Work instructions: Each line of the data below either holds "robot" or does not. Report how many do, and only that.

Listed entries:

--------

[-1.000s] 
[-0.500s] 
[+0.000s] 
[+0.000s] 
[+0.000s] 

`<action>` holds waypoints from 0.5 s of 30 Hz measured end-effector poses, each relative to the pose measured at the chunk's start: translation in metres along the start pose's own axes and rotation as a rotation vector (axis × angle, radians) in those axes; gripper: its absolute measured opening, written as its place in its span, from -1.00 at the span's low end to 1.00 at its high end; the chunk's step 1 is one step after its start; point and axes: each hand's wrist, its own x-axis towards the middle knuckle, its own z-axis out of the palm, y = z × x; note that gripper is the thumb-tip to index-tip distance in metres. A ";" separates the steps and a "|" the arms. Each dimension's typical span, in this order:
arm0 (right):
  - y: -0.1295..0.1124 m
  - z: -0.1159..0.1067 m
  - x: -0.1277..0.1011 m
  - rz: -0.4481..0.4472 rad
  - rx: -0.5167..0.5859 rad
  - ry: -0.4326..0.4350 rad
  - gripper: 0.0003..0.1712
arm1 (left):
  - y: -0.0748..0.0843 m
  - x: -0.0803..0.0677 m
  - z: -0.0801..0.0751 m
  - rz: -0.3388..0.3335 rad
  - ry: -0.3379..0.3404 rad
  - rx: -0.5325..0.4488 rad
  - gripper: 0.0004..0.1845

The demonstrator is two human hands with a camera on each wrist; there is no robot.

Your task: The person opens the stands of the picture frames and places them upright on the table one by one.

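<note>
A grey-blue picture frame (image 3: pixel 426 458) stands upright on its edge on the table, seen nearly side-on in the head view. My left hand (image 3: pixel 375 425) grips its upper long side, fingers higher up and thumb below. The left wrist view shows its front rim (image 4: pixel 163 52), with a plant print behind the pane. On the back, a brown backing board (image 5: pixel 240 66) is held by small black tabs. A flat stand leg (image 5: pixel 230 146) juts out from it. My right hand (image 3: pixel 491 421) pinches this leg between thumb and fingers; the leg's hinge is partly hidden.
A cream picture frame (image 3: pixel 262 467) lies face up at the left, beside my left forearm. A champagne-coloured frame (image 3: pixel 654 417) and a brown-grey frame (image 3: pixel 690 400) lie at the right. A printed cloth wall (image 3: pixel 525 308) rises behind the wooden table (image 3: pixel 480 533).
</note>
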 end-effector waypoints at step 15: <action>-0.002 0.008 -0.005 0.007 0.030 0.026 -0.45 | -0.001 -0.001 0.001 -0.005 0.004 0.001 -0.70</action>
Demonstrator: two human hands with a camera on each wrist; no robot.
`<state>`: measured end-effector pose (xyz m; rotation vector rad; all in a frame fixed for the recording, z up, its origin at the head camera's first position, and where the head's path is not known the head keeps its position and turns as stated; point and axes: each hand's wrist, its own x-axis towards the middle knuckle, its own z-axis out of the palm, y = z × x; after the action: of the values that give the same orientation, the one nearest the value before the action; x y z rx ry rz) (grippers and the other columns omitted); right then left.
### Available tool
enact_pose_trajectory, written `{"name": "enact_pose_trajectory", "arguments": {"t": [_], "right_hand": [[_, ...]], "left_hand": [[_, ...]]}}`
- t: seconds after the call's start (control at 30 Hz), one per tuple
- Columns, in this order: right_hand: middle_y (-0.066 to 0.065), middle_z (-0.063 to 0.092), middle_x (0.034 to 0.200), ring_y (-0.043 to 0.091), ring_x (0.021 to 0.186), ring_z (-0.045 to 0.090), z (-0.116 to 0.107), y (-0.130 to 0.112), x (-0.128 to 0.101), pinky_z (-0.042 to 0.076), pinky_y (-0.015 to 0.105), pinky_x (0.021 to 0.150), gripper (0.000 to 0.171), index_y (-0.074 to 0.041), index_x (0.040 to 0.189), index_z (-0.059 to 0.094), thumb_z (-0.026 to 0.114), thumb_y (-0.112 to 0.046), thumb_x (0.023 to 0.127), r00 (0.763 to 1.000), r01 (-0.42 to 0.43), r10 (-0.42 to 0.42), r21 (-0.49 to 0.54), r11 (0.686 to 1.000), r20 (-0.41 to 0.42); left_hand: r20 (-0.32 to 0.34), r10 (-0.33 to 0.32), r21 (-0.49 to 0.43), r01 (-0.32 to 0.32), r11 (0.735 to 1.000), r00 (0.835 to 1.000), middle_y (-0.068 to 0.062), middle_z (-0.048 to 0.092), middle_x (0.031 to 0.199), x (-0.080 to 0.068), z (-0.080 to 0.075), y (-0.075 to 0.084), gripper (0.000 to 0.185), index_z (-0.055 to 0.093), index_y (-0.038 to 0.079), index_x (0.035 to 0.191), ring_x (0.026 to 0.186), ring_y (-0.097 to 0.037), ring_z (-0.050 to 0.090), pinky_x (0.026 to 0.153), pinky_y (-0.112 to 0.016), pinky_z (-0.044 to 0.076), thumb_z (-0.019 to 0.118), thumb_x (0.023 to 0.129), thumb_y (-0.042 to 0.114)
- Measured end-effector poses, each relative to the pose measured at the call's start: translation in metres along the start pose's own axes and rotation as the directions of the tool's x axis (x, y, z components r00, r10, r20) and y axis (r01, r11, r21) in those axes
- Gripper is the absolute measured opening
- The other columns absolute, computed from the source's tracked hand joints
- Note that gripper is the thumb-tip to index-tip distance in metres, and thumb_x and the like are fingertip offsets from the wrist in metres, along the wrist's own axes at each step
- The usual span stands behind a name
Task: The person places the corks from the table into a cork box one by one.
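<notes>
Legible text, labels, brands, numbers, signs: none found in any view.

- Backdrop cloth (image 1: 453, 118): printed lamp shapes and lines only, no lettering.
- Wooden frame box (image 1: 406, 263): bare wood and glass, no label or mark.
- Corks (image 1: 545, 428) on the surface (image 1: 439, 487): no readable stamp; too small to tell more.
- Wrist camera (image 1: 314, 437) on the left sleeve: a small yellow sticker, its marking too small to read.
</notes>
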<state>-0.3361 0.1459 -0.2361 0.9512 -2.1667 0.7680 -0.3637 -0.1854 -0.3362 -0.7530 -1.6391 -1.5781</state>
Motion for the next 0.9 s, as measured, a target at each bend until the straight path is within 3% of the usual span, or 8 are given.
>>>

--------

Response area: 2